今日は、超小ネタです。「ページ遷移」という言葉がありますが、この表現が、どうも納得いかないのです。

一般的には、Webサイトにおいて、あるページから別のページに移動することを「ページ遷移」と呼ぶことが多いようですが、私はこの表現が、どうにも納得いかないのです。

というのも、「遷移」は「状態が移り変わること」であり、Webページにおける「移動」とは違うものだからです。

Web担では、基本的に「ページ遷移」という言葉を使いません。私が気づいた点は原則として「ページ移動」に修正しています。

辞書や辞典では次のように定義されています。

せん-い【遷移】

1. 移り変わること。移り変わり。

せんい【遷移 succession】

ある一定の場所で,生物群集の構成が一つの方向に向かって移り変わっていく現象。遷移の最終段階は極相climaxで,極相に到達すると遷移は停止し,生物群集は安定する。(後略)

「遷移」に相当する英単語は「succession」「transition」です。

いずれも、「ある状態から別の状態に(連続的に)変化すること」であり、Webページ上の移動のような、まったく別のものに瞬時に切り替わるものではありません。

ですから、リンクをクリックして別のURLがブラウザ上に表示されるのは、「ページ遷移」ではなく「ページ移動」のはずなんですよね。

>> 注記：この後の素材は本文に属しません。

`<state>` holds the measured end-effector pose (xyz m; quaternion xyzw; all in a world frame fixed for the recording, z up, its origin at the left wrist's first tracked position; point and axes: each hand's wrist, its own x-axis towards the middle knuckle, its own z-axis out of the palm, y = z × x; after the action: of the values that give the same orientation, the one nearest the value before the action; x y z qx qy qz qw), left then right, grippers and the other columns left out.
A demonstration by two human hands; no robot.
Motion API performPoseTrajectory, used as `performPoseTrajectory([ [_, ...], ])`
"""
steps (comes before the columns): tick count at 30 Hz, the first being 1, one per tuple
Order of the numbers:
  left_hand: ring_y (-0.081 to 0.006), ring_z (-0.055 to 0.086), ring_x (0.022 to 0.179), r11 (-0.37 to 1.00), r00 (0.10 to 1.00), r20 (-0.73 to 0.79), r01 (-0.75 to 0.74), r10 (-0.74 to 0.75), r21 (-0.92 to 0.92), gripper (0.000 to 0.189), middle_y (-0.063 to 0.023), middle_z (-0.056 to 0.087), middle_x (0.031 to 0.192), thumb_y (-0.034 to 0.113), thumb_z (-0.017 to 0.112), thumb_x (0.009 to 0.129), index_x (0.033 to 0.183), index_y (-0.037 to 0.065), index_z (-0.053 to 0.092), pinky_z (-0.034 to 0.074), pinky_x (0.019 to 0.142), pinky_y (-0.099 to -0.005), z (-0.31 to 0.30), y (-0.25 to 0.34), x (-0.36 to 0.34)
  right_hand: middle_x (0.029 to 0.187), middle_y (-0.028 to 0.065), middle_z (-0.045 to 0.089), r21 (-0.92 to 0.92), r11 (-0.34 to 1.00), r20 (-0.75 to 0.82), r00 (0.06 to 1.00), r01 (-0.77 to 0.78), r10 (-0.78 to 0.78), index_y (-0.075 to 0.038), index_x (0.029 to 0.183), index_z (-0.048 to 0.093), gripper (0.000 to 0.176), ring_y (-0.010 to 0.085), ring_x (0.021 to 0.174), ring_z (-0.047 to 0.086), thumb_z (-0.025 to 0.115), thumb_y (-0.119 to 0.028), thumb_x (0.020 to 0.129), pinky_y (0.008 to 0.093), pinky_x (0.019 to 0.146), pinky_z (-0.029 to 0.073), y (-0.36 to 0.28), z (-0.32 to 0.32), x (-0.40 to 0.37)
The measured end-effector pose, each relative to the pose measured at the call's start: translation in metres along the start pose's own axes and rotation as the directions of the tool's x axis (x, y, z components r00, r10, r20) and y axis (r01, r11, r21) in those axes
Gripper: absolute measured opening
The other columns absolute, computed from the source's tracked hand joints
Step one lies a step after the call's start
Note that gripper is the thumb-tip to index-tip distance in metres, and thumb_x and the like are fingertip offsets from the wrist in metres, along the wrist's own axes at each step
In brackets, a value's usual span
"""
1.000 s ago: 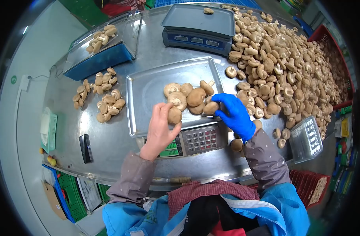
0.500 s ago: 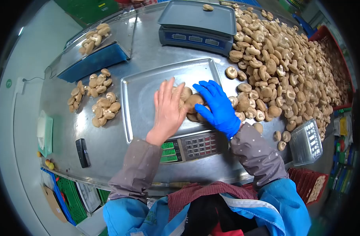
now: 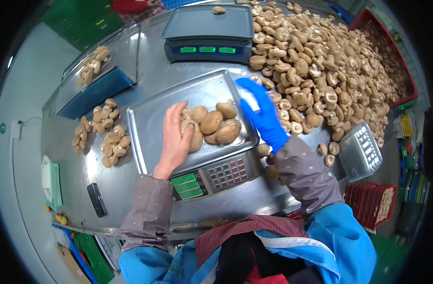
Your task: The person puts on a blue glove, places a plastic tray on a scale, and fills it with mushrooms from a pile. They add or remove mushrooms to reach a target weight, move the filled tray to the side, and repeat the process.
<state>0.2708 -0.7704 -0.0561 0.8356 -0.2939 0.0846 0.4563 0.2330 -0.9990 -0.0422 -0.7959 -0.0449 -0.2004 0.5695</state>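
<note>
My left hand (image 3: 173,137) rests at the left side of a small heap of shiitake mushrooms (image 3: 211,123), thumb against one cap and fingers stretched out. The heap lies in the metal tray (image 3: 150,112) of a scale, which sits tilted to my view. Along the scale's near side are a lit green display (image 3: 187,186) and a keypad (image 3: 227,173). My right hand (image 3: 266,116), in a blue glove, is over the tray's right edge with thumb and fingers apart. It holds nothing and is close to the large mushroom pile (image 3: 316,71).
A second scale (image 3: 208,32) with one mushroom stands behind. Small mushroom groups (image 3: 116,146) lie at left, near a black device (image 3: 96,200) and a blue-fronted tray (image 3: 95,92). Clear plastic containers (image 3: 361,151) are at right; a red crate (image 3: 387,57) borders the pile.
My hands have parted: the left has shifted to the heap's left side, the right has lifted off towards the tray's right edge. More mushrooms show in the tray. The rear scale's display now glows green.
</note>
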Motion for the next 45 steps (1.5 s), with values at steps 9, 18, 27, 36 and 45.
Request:
performPoseTrajectory([
  [9, -0.0298, 0.036, 0.117, 0.970, 0.966, -0.102, 0.233, -0.238, -0.062, 0.055, -0.0170, 0.040, 0.122, 0.043, 0.039, 0.090, 0.125, 0.001, 0.037, 0.027, 0.099, -0.0371, -0.032, 0.007, -0.027, 0.107, 0.0091, 0.056, -0.558, 0.829, 0.260, 0.956, 0.035, 0.135, -0.012, 0.114, 0.053, 0.044, 0.0264, 0.097, 0.054, 0.065, -0.010, 0.072, 0.0353, 0.086, 0.043, 0.090, -0.081, -0.041],
  [18, -0.0340, 0.026, 0.124, 0.978, 0.996, 0.059, 0.059, -0.073, 0.202, 0.081, -0.0175, 0.029, 0.130, 0.042, 0.065, 0.072, 0.132, 0.004, 0.026, 0.023, 0.101, -0.0443, -0.005, 0.016, -0.022, 0.106, 0.0061, 0.053, 0.277, 0.938, 0.302, 0.946, -0.208, 0.120, -0.008, 0.116, 0.052, 0.039, 0.0141, 0.096, 0.050, 0.061, -0.023, 0.082, 0.0280, 0.084, 0.043, -0.063, 0.008, 0.018],
  [27, -0.0358, 0.021, 0.126, 0.966, 0.996, 0.027, 0.072, -0.082, 0.248, 0.094, -0.0178, 0.024, 0.134, 0.040, 0.072, 0.063, 0.134, 0.005, 0.021, 0.019, 0.101, -0.0484, 0.007, 0.004, -0.024, 0.112, 0.0080, 0.053, -0.555, 0.682, 0.416, 0.869, 0.477, -0.269, -0.010, 0.103, 0.057, 0.024, 0.0258, 0.103, 0.049, 0.050, -0.022, 0.083, 0.0431, 0.090, 0.033, -0.007, 0.063, 0.015],
  [36, -0.0361, 0.023, 0.126, 0.939, 0.997, 0.063, 0.025, -0.050, 0.342, 0.072, -0.0173, 0.026, 0.134, 0.040, 0.063, 0.073, 0.129, 0.006, 0.032, 0.021, 0.099, -0.0502, 0.013, -0.004, -0.019, 0.085, 0.0126, 0.056, -0.423, 0.807, 0.345, 0.896, 0.413, -0.278, -0.004, 0.093, 0.051, 0.018, 0.0316, 0.083, 0.052, 0.048, -0.018, 0.082, 0.0404, 0.082, 0.038, 0.006, 0.079, 0.012],
  [45, -0.0313, 0.034, 0.121, 0.973, 0.961, -0.156, 0.220, -0.229, -0.069, 0.056, -0.0196, 0.034, 0.130, 0.040, 0.048, 0.087, 0.127, 0.002, 0.035, 0.027, 0.100, -0.0385, -0.050, -0.006, -0.021, 0.105, 0.0050, 0.055, 0.046, 0.999, -0.025, 1.000, 0.019, -0.018, -0.004, 0.110, 0.053, 0.025, 0.0130, 0.094, 0.052, 0.053, -0.014, 0.088, 0.0240, 0.082, 0.041, -0.043, -0.007, 0.017],
])
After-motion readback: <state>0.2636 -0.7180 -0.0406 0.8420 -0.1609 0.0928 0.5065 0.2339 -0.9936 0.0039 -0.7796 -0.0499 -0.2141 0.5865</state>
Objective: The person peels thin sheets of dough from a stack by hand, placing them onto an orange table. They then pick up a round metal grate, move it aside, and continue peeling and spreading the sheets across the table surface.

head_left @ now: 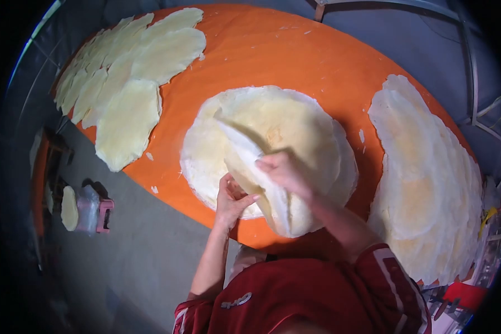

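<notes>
A stack of large, round, pale thin sheets (317,133) lies on the orange table (250,50). One sheet (242,146) is lifted and folded up along its left side, standing as a ridge above the stack. My right hand (284,171) pinches its upper edge near the middle. Lower left, my left hand (232,201) has thumb and fingers apart at the near side of the lifted sheet, with the thumb against it; part of the fingers is in shadow.
Overlapping pale sheets (128,114) cover the table's far left. Another overlapping pile (414,183) lies at the right. On the floor at left stands a pink stool (104,216) with a plastic bag (88,209). Metal bars (473,78) run beyond the table.
</notes>
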`<state>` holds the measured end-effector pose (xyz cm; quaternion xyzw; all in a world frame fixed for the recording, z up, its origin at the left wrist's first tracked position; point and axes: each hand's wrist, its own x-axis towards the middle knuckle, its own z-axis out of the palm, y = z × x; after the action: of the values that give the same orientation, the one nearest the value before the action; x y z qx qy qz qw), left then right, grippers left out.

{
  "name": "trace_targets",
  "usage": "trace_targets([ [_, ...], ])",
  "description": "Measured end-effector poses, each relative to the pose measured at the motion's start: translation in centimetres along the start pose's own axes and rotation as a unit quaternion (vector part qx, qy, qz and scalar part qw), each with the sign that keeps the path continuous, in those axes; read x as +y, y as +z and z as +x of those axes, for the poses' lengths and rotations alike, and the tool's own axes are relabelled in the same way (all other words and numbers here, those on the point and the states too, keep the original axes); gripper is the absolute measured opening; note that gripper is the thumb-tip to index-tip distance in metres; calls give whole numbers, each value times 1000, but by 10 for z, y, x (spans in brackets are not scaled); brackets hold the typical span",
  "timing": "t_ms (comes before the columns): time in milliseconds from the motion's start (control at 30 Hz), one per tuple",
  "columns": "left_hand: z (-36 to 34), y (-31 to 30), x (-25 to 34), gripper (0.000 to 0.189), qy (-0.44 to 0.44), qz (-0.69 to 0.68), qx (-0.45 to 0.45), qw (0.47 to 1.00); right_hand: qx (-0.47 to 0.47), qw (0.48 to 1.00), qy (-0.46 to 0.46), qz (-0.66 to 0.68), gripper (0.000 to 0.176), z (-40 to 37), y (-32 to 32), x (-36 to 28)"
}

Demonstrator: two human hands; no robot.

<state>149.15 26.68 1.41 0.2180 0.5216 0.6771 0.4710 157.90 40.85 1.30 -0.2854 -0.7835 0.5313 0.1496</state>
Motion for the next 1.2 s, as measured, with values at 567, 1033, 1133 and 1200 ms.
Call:
trace_targets([
  [567, -6, -9, -17, 33, -60, -85, 50, 993, 513, 567, 264, -588, 31, -188, -493, 52],
  [1033, -26, 8, 18, 59, -41, -167, -82, 982, -156, 964, 33, -213, 15, -56, -42, -37],
  [1133, -30, -26, 13, 65, 72, 256, 302, 916, 64, 979, -184, -65, 11, -62, -149, 8],
  [1200, -27, -76, 1, 64, 31, 167, 292, 941, 251, 958, -2, 137, 16, -109, -223, 4],
])
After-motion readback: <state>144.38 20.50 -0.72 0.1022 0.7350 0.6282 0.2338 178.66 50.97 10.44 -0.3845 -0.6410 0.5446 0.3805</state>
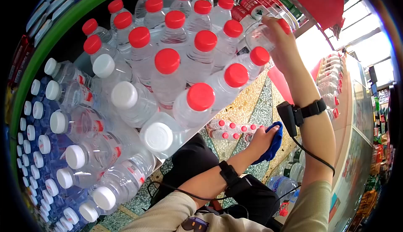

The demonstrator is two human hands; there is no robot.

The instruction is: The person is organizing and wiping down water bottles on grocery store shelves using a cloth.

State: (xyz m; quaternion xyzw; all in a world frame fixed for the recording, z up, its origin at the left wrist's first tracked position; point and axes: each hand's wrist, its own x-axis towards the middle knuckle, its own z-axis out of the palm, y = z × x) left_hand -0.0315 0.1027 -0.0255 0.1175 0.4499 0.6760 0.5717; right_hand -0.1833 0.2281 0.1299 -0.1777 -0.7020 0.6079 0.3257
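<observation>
My right hand (279, 39), at the upper right, is wrapped round a clear bottle with a red cap (259, 35), held at the edge of a group of upright bottles. Lower down, my left hand (263, 141) grips a dark blue cloth (273, 143) above the floor. The upright clear bottles with red caps (168, 70) stand close together, with several white-capped bottles (156, 135) along their near side. Each wrist carries a black strap with a cable.
White-capped bottles (96, 123) lie in stacked rows at the left. Small red-capped bottles (233, 127) and larger bottles (283, 186) are on the speckled floor (239, 106). A glass counter (352, 118) runs along the right, with stocked shelves beyond it.
</observation>
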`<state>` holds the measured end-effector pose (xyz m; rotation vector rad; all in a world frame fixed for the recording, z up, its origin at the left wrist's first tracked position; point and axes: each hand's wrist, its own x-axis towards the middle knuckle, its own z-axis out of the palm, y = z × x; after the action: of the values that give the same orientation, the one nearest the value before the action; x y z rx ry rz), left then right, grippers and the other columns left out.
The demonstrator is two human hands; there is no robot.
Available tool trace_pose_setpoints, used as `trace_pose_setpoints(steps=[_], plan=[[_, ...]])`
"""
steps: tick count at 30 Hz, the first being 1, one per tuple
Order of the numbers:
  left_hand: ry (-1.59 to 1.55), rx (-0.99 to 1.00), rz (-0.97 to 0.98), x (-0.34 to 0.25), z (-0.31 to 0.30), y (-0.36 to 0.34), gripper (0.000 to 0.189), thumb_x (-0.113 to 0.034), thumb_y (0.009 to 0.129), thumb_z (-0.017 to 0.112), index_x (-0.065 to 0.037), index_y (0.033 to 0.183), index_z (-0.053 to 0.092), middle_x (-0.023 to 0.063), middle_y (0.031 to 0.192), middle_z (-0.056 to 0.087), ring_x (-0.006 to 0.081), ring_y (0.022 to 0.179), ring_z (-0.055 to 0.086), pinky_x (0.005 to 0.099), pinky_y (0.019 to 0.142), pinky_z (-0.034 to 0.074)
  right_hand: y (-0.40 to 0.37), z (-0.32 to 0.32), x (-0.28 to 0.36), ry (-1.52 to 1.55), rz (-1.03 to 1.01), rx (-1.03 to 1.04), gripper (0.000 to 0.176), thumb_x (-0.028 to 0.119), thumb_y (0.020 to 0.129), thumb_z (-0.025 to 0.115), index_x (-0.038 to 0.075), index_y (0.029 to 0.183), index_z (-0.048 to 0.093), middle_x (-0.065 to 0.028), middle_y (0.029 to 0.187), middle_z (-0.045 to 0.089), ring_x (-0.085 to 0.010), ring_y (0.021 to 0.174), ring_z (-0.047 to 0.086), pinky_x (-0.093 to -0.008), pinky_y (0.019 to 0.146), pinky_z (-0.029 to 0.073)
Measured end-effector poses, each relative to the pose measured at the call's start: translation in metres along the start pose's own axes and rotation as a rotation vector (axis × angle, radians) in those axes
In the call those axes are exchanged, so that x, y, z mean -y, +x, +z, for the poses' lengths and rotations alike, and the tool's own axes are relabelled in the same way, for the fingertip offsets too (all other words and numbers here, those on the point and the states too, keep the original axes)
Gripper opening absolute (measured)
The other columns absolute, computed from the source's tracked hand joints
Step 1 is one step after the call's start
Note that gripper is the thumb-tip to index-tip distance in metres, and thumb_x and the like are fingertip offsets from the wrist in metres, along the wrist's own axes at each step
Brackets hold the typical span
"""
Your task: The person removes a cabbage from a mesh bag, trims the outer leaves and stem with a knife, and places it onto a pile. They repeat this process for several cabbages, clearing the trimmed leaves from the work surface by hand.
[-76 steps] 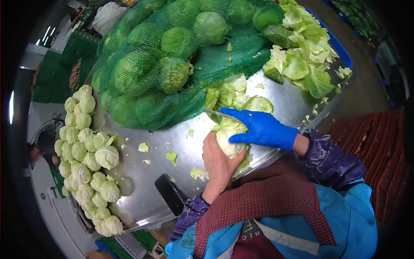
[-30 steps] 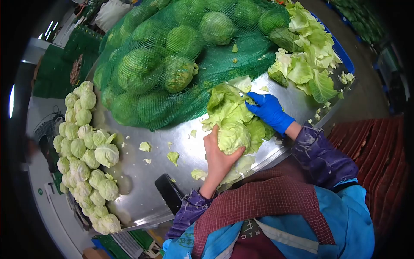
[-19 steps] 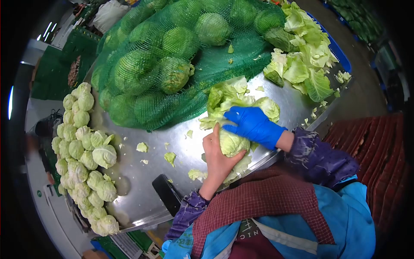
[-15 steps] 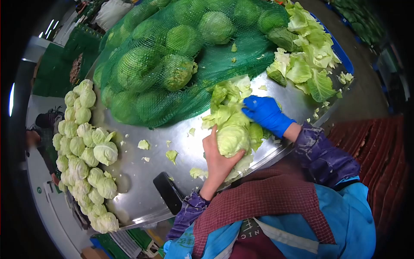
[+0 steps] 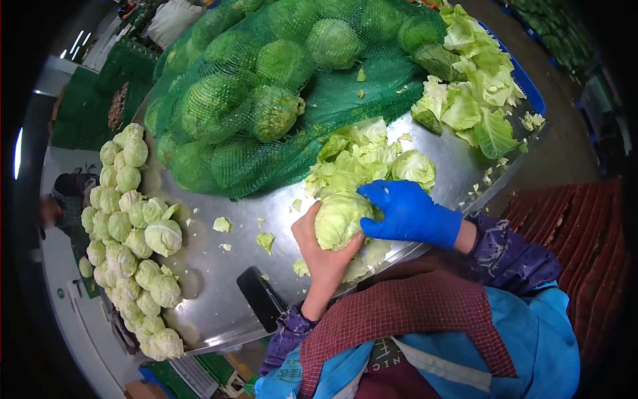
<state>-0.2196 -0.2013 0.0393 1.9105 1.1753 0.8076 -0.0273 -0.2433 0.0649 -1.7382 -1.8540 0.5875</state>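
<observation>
A trimmed pale green cabbage (image 5: 337, 221) rests in my bare left hand (image 5: 324, 249), whose thumb and fingers curl around its left side and the side nearest me. Against its right side press the thumb and fingers of my right hand (image 5: 413, 211), in a blue glove; whether they pinch a leaf there is hidden. Just beyond the hands lies a heap of loose cabbage leaves (image 5: 352, 159). At the right of that heap sits a round cabbage piece (image 5: 413, 169), apart from my glove.
Green mesh sacking (image 5: 239, 156) full of cabbages covers the back of the metal table (image 5: 219, 266). Trimmed cabbages (image 5: 119, 226) are piled along the left edge. More leaves (image 5: 472, 100) lie at back right by a blue crate (image 5: 528, 86). A black phone-like object (image 5: 260, 298) lies near me.
Both hands and the held cabbage have shifted slightly left. My right hand has come down from the leaf heap onto the cabbage, uncovering the round piece behind it.
</observation>
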Motion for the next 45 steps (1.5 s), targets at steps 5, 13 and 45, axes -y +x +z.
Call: trace_pose_setpoints(steps=[5, 13, 45], plan=[[0.105, -0.049, 0.136, -0.002, -0.002, 0.003, 0.078, -0.019, 0.058, 0.081, -0.005, 0.125, 0.045, 0.0123, 0.114, 0.042, 0.0270, 0.105, 0.046, 0.0385, 0.093, 0.038, -0.005, 0.016, -0.006, -0.139, -0.043, -0.130, 0.040, 0.024, 0.076, 0.064, 0.004, 0.109, 0.057, -0.0128, 0.089, 0.063, -0.0282, 0.070, 0.064, -0.0365, 0.061, 0.052], [-0.503, 0.024, -0.255, -0.004, -0.011, 0.005, 0.074, -0.007, 0.064, 0.073, -0.005, 0.129, 0.038, 0.0111, 0.118, 0.048, 0.0223, 0.109, 0.051, 0.0341, 0.095, 0.041, 0.011, -0.032, -0.061, 0.023, 0.538, -0.117, 0.034, 0.019, 0.080, 0.061, 0.007, 0.112, 0.060, -0.0141, 0.081, 0.063, -0.0258, 0.067, 0.062, -0.0343, 0.063, 0.050], [-2.316, 0.187, -0.749, 0.009, -0.029, 0.020, 0.070, -0.063, 0.083, 0.037, -0.016, 0.134, 0.039, 0.0097, 0.137, 0.042, 0.0352, 0.136, 0.024, 0.0651, 0.106, 0.011, 0.031, -0.010, 0.018, 0.556, -0.142, -0.090, 0.071, 0.024, 0.074, 0.075, 0.011, 0.136, 0.042, -0.0083, 0.121, 0.054, -0.0118, 0.100, 0.055, -0.0293, 0.071, 0.050]])
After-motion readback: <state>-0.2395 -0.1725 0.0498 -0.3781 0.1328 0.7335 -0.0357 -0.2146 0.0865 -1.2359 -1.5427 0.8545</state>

あ、Webでも、「ページ遷移」と言うべきものはありますよ。URLは移動せずにAjaxでページ内の情報が部分的に変わっていく場合や、パララックスのようなエフェクトでページの内容が少しずつ変わっていくのは、「ページ遷移」に相当しますよね。

でも、そういう変化のことを「ページ遷移」と呼ぶと、人によって受け取り方が変わってきて、混乱しちゃうと思うんですね。

世の中で、だれが「ページ遷移」と言い出したのかは不明ですが、ここはひとつ、「ページ遷移」という言葉を世の中から追放して、「ページ移動」にしていくほうが、気持ち悪さがなくなっていいのではないでしょうか。

※この記事は、決して予定していた内容のコラムを書こうとしたらFacebookの仕様が変わっていたらしく意味がなくなって、苦し紛れに書いているわけではありません。

また、本当に「ページ遷移言うな協会」を立ち上げるつもりもありませんのであしからず。